DATA FOR ANALYSIS »
-----

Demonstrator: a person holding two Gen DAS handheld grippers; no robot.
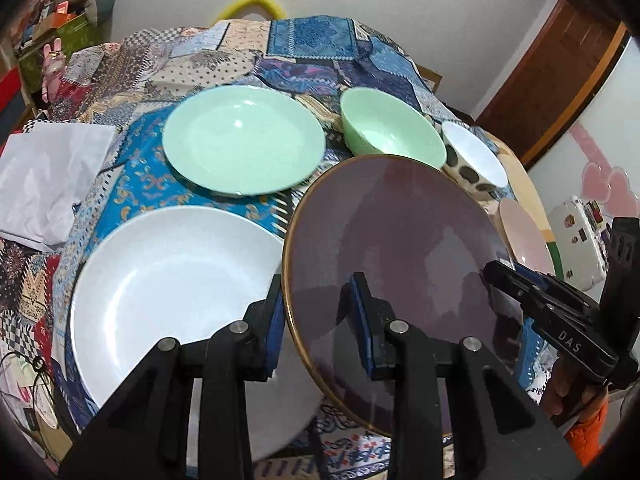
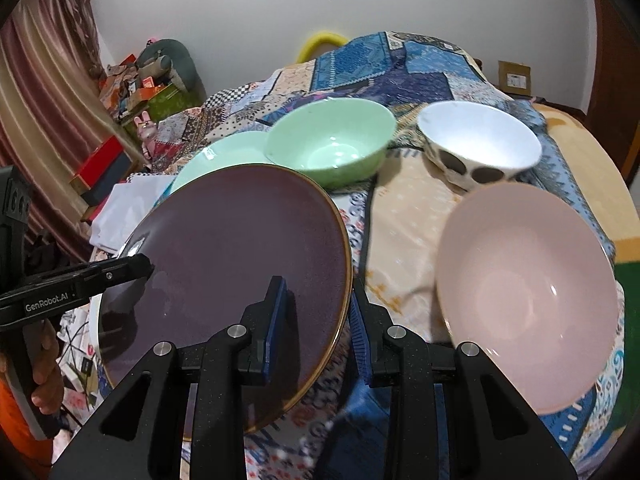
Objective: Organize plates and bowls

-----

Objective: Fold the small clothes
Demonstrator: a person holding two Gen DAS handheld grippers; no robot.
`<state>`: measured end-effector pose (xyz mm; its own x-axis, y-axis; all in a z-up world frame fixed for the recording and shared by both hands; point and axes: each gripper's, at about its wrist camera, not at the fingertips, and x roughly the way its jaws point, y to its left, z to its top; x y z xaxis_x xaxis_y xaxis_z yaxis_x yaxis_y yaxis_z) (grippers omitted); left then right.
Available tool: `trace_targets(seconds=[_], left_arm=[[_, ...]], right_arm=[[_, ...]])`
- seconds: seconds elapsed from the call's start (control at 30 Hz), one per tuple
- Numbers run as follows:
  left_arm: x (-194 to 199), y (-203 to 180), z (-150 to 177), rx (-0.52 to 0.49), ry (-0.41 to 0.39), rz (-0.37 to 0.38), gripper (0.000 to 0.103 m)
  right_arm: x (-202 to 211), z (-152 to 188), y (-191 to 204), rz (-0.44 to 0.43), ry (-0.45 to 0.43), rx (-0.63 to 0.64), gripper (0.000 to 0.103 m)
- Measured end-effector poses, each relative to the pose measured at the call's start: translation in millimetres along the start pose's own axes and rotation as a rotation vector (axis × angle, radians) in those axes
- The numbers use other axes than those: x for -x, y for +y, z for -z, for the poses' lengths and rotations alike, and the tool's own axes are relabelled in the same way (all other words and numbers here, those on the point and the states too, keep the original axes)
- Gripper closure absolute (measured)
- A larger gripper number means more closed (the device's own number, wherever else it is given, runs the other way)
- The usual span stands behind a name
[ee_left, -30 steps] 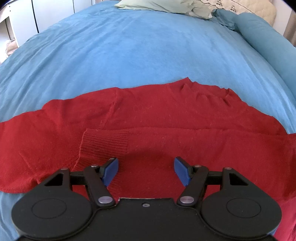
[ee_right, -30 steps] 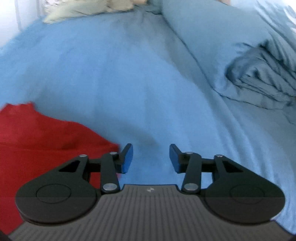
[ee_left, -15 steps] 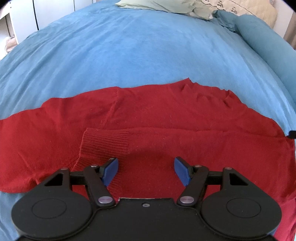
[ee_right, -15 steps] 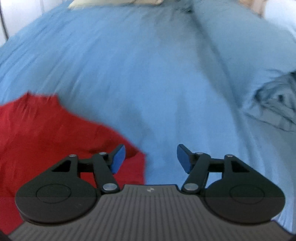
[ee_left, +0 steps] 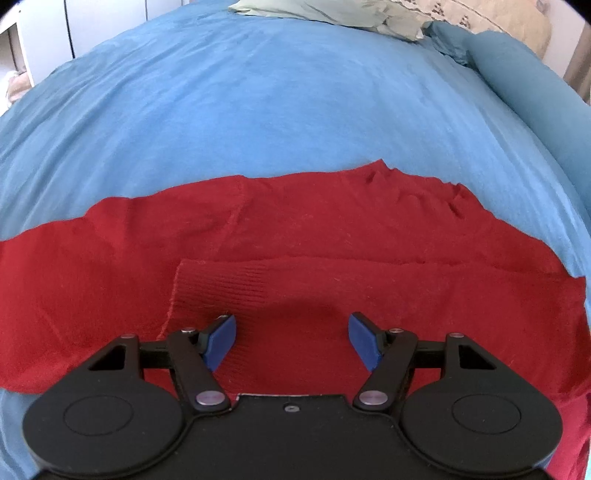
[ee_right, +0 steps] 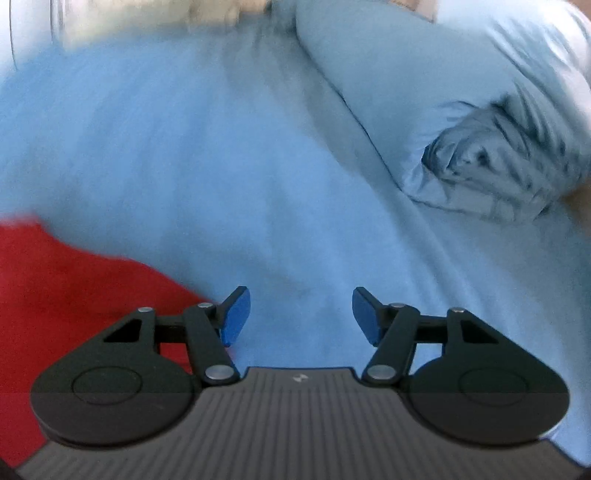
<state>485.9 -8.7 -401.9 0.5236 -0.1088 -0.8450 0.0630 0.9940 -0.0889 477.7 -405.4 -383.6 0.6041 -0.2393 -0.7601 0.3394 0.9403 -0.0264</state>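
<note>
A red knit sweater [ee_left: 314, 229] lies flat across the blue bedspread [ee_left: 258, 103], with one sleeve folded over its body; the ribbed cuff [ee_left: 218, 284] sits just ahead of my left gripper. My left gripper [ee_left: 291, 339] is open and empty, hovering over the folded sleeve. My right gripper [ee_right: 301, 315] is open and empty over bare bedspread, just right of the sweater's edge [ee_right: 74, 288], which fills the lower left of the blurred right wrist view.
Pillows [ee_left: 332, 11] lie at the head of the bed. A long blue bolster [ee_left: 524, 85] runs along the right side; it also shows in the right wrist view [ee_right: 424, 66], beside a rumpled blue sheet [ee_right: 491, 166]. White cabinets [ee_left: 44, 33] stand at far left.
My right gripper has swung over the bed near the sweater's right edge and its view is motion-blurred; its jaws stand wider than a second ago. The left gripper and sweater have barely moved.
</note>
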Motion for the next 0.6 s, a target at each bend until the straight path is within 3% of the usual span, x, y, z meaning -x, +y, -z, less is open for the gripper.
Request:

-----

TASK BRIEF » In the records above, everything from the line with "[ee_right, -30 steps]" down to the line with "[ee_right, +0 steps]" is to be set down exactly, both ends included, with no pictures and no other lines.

FINISHED EXERCISE »
[ee_right, -30 steps] 
[ee_left, -15 steps] 
[ee_right, -15 steps] 
[ee_left, +0 steps] 
[ee_right, +0 steps] 

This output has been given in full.